* [What to produce]
Leave the pictures out and repeat the rest of the data below exactly.

(Stored dataset items)
========================================================================

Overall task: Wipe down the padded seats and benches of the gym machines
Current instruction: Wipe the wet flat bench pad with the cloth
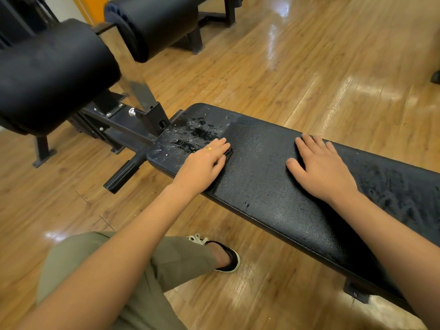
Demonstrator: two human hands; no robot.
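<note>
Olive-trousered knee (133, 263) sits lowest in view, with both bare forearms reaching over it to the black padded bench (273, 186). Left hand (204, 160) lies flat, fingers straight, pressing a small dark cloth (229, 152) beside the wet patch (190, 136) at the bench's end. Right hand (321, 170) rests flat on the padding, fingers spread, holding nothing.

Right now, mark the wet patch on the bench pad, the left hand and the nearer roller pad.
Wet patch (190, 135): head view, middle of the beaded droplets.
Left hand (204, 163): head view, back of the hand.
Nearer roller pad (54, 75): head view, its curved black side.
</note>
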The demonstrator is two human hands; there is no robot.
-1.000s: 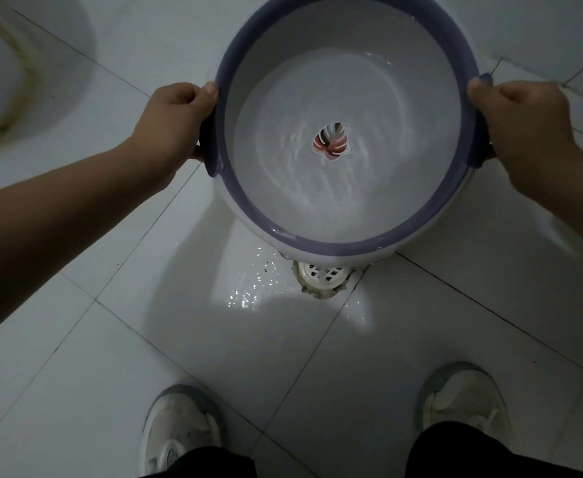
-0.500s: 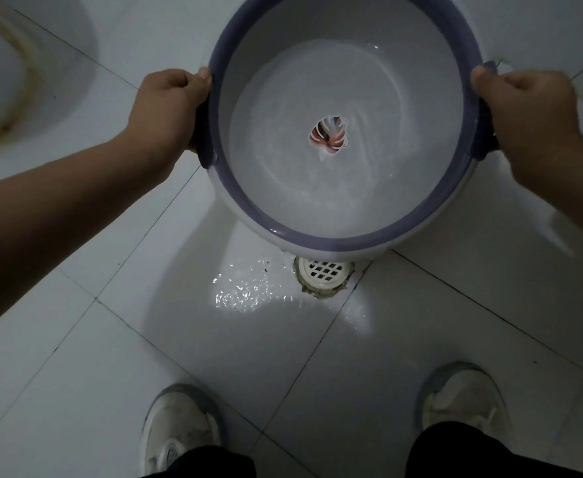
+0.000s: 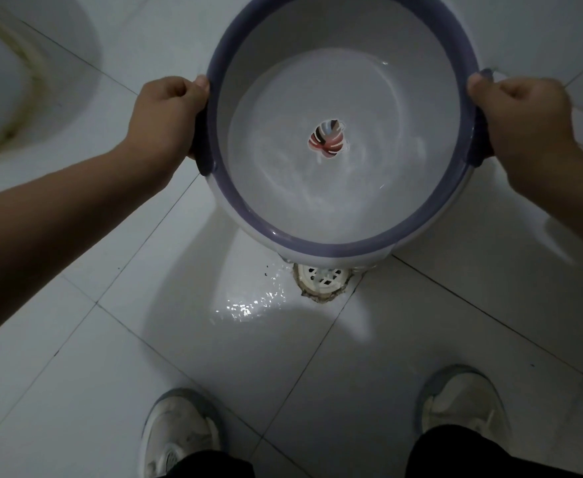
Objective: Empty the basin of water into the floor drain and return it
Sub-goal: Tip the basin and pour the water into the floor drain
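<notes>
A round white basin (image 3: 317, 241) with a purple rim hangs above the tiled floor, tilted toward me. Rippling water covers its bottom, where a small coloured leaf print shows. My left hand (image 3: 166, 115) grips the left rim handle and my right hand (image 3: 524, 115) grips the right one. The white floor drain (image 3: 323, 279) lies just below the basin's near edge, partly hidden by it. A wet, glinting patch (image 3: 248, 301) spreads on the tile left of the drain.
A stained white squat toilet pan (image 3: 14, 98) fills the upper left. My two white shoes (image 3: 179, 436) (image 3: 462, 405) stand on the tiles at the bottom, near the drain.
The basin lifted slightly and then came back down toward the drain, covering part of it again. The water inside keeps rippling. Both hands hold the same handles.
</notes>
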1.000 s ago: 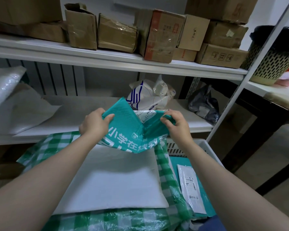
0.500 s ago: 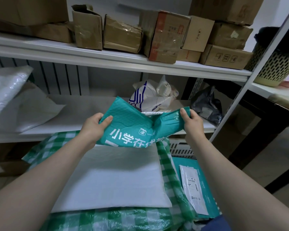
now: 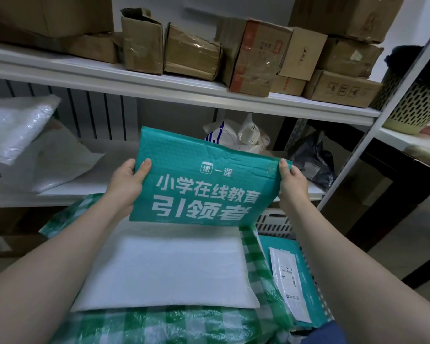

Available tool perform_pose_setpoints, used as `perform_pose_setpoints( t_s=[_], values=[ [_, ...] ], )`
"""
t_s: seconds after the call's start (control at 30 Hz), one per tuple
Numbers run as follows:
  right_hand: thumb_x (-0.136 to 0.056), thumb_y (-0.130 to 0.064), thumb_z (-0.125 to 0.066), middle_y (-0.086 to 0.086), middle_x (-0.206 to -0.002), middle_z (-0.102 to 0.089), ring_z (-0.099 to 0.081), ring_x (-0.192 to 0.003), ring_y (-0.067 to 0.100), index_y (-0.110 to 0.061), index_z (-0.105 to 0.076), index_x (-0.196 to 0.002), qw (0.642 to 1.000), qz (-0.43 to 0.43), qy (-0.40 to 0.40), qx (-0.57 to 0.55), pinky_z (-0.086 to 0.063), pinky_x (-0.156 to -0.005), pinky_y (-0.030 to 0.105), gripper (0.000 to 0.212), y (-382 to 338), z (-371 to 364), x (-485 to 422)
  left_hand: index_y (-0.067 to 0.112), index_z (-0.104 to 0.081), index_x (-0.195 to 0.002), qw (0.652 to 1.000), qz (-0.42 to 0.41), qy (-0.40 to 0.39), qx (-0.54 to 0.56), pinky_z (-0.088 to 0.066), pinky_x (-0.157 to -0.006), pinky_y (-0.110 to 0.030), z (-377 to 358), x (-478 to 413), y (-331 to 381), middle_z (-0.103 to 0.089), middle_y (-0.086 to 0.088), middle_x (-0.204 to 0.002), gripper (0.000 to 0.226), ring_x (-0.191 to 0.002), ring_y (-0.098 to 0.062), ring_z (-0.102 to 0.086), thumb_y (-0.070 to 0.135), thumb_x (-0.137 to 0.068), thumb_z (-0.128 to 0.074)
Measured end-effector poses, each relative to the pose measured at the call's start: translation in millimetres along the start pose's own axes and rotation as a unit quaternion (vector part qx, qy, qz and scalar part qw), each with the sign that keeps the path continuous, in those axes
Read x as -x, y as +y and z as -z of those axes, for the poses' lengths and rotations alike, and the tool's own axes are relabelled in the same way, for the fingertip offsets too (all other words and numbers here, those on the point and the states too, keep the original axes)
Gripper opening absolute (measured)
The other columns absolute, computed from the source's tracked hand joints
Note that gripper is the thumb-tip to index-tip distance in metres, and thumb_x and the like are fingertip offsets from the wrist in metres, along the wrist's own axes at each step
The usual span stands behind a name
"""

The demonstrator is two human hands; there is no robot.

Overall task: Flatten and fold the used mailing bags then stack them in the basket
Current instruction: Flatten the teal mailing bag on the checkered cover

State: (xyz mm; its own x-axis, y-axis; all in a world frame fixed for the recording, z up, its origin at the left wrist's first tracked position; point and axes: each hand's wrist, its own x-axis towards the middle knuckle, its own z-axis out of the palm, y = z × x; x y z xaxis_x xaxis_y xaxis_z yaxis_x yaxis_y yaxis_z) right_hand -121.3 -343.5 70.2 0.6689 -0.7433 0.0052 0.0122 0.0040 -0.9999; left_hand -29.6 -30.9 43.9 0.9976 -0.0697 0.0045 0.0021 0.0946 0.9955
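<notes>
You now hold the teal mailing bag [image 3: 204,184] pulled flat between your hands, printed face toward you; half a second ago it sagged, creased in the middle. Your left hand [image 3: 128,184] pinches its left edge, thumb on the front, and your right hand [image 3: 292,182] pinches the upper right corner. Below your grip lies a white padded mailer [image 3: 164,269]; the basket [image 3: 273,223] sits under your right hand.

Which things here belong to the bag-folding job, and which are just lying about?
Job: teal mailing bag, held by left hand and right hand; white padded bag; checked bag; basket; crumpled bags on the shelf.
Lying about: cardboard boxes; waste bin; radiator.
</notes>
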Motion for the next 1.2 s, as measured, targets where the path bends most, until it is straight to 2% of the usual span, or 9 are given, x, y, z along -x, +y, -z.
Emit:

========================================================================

* [Solved problem]
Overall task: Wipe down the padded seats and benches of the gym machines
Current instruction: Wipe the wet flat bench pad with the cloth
Demonstrator: two human hands; no robot.
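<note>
Olive-trousered knee (133, 263) sits lowest in view, with both bare forearms reaching over it to the black padded bench (273, 186). Left hand (204, 160) lies flat, fingers straight, pressing a small dark cloth (229, 152) beside the wet patch (190, 136) at the bench's end. Right hand (321, 170) rests flat on the padding, fingers spread, holding nothing.

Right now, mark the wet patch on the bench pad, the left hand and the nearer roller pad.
Wet patch (190, 135): head view, middle of the beaded droplets.
Left hand (204, 163): head view, back of the hand.
Nearer roller pad (54, 75): head view, its curved black side.
</note>
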The demonstrator is two human hands; there is no robot.
-1.000s: 
-0.500s: 
+0.000s: 
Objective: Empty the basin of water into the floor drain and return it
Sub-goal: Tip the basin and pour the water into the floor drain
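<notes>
A round white basin (image 3: 317, 241) with a purple rim hangs above the tiled floor, tilted toward me. Rippling water covers its bottom, where a small coloured leaf print shows. My left hand (image 3: 166, 115) grips the left rim handle and my right hand (image 3: 524, 115) grips the right one. The white floor drain (image 3: 323, 279) lies just below the basin's near edge, partly hidden by it. A wet, glinting patch (image 3: 248, 301) spreads on the tile left of the drain.
A stained white squat toilet pan (image 3: 14, 98) fills the upper left. My two white shoes (image 3: 179, 436) (image 3: 462, 405) stand on the tiles at the bottom, near the drain.
The basin lifted slightly and then came back down toward the drain, covering part of it again. The water inside keeps rippling. Both hands hold the same handles.
</notes>
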1.000 s ago: 
0.500 s ago: 
now: 

Available tool perform_pose_setpoints, used as `perform_pose_setpoints( t_s=[_], values=[ [_, ...] ], )`
"""
t_s: seconds after the call's start (control at 30 Hz), one per tuple
Numbers run as follows:
  right_hand: thumb_x (-0.136 to 0.056), thumb_y (-0.130 to 0.064), thumb_z (-0.125 to 0.066), middle_y (-0.086 to 0.086), middle_x (-0.206 to -0.002), middle_z (-0.102 to 0.089), ring_z (-0.099 to 0.081), ring_x (-0.192 to 0.003), ring_y (-0.067 to 0.100), index_y (-0.110 to 0.061), index_z (-0.105 to 0.076), index_x (-0.196 to 0.002), qw (0.642 to 1.000), qz (-0.43 to 0.43), qy (-0.40 to 0.40), qx (-0.57 to 0.55), pinky_z (-0.086 to 0.063), pinky_x (-0.156 to -0.005), pinky_y (-0.030 to 0.105), gripper (0.000 to 0.212), y (-382 to 338), z (-371 to 364), x (-485 to 422)
  left_hand: index_y (-0.067 to 0.112), index_z (-0.104 to 0.081), index_x (-0.195 to 0.002), qw (0.652 to 1.000), qz (-0.42 to 0.41), qy (-0.40 to 0.39), qx (-0.54 to 0.56), pinky_z (-0.088 to 0.066), pinky_x (-0.157 to -0.006), pinky_y (-0.110 to 0.030), z (-377 to 358), x (-478 to 413), y (-331 to 381), middle_z (-0.103 to 0.089), middle_y (-0.086 to 0.088), middle_x (-0.204 to 0.002), gripper (0.000 to 0.226), ring_x (-0.191 to 0.002), ring_y (-0.098 to 0.062), ring_z (-0.102 to 0.086), thumb_y (-0.070 to 0.135), thumb_x (-0.137 to 0.068), thumb_z (-0.128 to 0.074)
Measured end-effector poses, each relative to the pose measured at the call's start: translation in millimetres along the start pose's own axes and rotation as a unit quaternion (vector part qx, qy, qz and scalar part qw), each with the sign that keeps the path continuous, in those axes
Read x as -x, y as +y and z as -z of those axes, for the poses' lengths and rotations alike, and the tool's own axes are relabelled in the same way, for the fingertip offsets too (all other words and numbers here, those on the point and the states too, keep the original axes)
Gripper opening absolute (measured)
The other columns absolute, computed from the source's tracked hand joints
Note that gripper is the thumb-tip to index-tip distance in metres, and thumb_x and the like are fingertip offsets from the wrist in metres, along the wrist's own axes at each step
The usual span stands behind a name
"""

The demonstrator is two human hands; there is no robot.

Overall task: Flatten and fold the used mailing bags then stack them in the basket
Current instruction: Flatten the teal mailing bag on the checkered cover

State: (xyz mm; its own x-axis, y-axis; all in a world frame fixed for the recording, z up, its origin at the left wrist's first tracked position; point and axes: each hand's wrist, its own x-axis towards the middle knuckle, its own z-axis out of the palm, y = z × x; x y z xaxis_x xaxis_y xaxis_z yaxis_x yaxis_y yaxis_z) right_hand -121.3 -343.5 70.2 0.6689 -0.7433 0.0052 0.0122 0.0040 -0.9999; left_hand -29.6 -30.9 43.9 0.9976 -0.0697 0.0045 0.0021 0.0946 0.9955
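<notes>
You now hold the teal mailing bag [image 3: 204,184] pulled flat between your hands, printed face toward you; half a second ago it sagged, creased in the middle. Your left hand [image 3: 128,184] pinches its left edge, thumb on the front, and your right hand [image 3: 292,182] pinches the upper right corner. Below your grip lies a white padded mailer [image 3: 164,269]; the basket [image 3: 273,223] sits under your right hand.

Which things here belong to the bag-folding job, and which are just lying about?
Job: teal mailing bag, held by left hand and right hand; white padded bag; checked bag; basket; crumpled bags on the shelf.
Lying about: cardboard boxes; waste bin; radiator.
</notes>
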Motion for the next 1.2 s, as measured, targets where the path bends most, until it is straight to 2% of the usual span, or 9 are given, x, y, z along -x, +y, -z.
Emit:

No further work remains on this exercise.